## [Task details]
Each line below must be set down exactly as it stands.
- - -
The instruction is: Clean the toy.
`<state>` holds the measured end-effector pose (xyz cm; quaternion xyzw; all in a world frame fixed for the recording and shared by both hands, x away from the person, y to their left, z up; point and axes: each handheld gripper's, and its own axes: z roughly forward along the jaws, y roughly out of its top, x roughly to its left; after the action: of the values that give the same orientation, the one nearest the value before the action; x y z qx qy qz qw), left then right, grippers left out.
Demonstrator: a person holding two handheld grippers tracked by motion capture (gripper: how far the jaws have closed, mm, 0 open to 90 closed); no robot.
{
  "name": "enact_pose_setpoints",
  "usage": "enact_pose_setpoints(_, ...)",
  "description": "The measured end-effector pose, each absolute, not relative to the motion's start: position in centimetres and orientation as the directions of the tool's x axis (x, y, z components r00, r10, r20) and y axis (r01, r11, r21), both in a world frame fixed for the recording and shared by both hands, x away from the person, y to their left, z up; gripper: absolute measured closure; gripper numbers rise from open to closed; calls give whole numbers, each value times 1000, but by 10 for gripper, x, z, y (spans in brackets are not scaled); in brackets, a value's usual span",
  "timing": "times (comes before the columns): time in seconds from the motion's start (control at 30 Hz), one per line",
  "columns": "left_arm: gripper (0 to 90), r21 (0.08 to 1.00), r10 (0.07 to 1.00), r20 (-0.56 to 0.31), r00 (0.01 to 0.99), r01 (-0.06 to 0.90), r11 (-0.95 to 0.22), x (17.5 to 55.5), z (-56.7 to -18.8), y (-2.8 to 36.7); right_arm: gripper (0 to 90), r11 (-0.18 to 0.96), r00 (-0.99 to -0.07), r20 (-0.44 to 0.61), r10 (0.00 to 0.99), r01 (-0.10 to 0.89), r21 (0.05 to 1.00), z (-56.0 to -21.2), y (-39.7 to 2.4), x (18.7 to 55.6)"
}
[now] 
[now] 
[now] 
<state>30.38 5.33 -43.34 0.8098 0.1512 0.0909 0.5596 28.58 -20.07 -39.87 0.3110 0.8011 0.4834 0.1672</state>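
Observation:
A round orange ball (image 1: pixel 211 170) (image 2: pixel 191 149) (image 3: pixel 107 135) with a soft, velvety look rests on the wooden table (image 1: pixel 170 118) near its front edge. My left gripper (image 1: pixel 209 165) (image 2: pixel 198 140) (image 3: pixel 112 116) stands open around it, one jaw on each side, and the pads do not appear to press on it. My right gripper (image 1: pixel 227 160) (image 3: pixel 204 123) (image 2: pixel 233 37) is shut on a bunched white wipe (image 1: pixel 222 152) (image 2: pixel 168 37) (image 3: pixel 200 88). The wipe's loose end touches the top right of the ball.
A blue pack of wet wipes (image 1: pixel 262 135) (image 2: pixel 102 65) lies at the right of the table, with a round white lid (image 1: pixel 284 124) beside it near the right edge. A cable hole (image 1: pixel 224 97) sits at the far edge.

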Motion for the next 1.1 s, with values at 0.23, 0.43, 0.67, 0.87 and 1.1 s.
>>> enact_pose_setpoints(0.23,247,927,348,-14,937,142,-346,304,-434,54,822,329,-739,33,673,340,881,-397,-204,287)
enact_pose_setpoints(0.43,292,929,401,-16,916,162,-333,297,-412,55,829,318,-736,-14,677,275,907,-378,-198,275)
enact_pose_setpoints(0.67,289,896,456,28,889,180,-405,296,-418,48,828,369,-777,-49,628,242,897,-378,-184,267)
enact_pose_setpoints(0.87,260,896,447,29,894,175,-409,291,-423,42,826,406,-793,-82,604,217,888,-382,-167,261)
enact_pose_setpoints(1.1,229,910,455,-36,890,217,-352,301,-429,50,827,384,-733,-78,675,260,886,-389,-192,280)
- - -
## [Exercise response]
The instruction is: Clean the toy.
`<state>` holds the measured end-effector pose (xyz cm; quaternion xyzw; all in a world frame fixed for the recording and shared by both hands, x away from the person, y to their left, z up; point and axes: each handheld gripper's, and its own axes: z roughly forward along the jaws, y roughly out of its top, x roughly to its left; after the action: of the values that give the same orientation, the one nearest the value before the action; x y z qx qy qz qw), left then right, grippers left out.
Demonstrator: a person holding two handheld grippers tracked by motion capture (gripper: how far the jaws have closed, mm, 0 open to 90 closed); no robot.
{
  "name": "enact_pose_setpoints",
  "usage": "enact_pose_setpoints(_, ...)",
  "description": "The measured end-effector pose, each absolute, not relative to the motion's start: position in centimetres and orientation as the directions of the tool's x axis (x, y, z components r00, r10, r20) and y axis (r01, r11, r21), both in a world frame fixed for the recording and shared by both hands, x away from the person, y to their left, z up; gripper: absolute measured closure; gripper numbers rise from open to closed; calls give whole numbers, each value times 1000, but by 10 for gripper, x, z, y (spans in brackets are not scaled); in brackets, a value's usual span",
  "timing": "times (comes before the columns): time in seconds from the motion's start (control at 30 Hz), one per line",
  "columns": "left_arm: gripper (0 to 90), r21 (0.08 to 1.00), r10 (0.07 to 1.00), r20 (-0.56 to 0.31), r00 (0.01 to 0.99), r01 (-0.06 to 0.90), r11 (-0.95 to 0.22), x (17.5 to 55.5), z (-56.7 to -18.8), y (-2.8 to 36.7); right_arm: gripper (0 to 90), r11 (-0.18 to 0.96), r00 (-0.99 to -0.07), r20 (-0.44 to 0.61), r10 (0.00 to 0.99), r01 (-0.10 to 0.89), r21 (0.05 to 1.00), z (-56.0 to -21.2), y (-39.7 to 2.4), x (18.7 to 55.6)"
}
[now] 
[now] 
[now] 
<state>30.38 5.33 -43.34 0.8098 0.1512 0.0909 0.5596 28.58 -20.07 -39.87 0.3110 0.8011 0.4834 0.1672</state>
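Observation:
A round orange ball (image 1: pixel 211 170) (image 2: pixel 191 149) (image 3: pixel 107 135) with a soft, velvety look rests on the wooden table (image 1: pixel 170 118) near its front edge. My left gripper (image 1: pixel 209 165) (image 2: pixel 198 140) (image 3: pixel 112 116) stands open around it, one jaw on each side, and the pads do not appear to press on it. My right gripper (image 1: pixel 227 160) (image 3: pixel 204 123) (image 2: pixel 233 37) is shut on a bunched white wipe (image 1: pixel 222 152) (image 2: pixel 168 37) (image 3: pixel 200 88). The wipe's loose end touches the top right of the ball.
A blue pack of wet wipes (image 1: pixel 262 135) (image 2: pixel 102 65) lies at the right of the table, with a round white lid (image 1: pixel 284 124) beside it near the right edge. A cable hole (image 1: pixel 224 97) sits at the far edge.
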
Motion for the next 1.1 s, with values at 0.23, 0.43, 0.67, 0.87 and 1.1 s.
>>> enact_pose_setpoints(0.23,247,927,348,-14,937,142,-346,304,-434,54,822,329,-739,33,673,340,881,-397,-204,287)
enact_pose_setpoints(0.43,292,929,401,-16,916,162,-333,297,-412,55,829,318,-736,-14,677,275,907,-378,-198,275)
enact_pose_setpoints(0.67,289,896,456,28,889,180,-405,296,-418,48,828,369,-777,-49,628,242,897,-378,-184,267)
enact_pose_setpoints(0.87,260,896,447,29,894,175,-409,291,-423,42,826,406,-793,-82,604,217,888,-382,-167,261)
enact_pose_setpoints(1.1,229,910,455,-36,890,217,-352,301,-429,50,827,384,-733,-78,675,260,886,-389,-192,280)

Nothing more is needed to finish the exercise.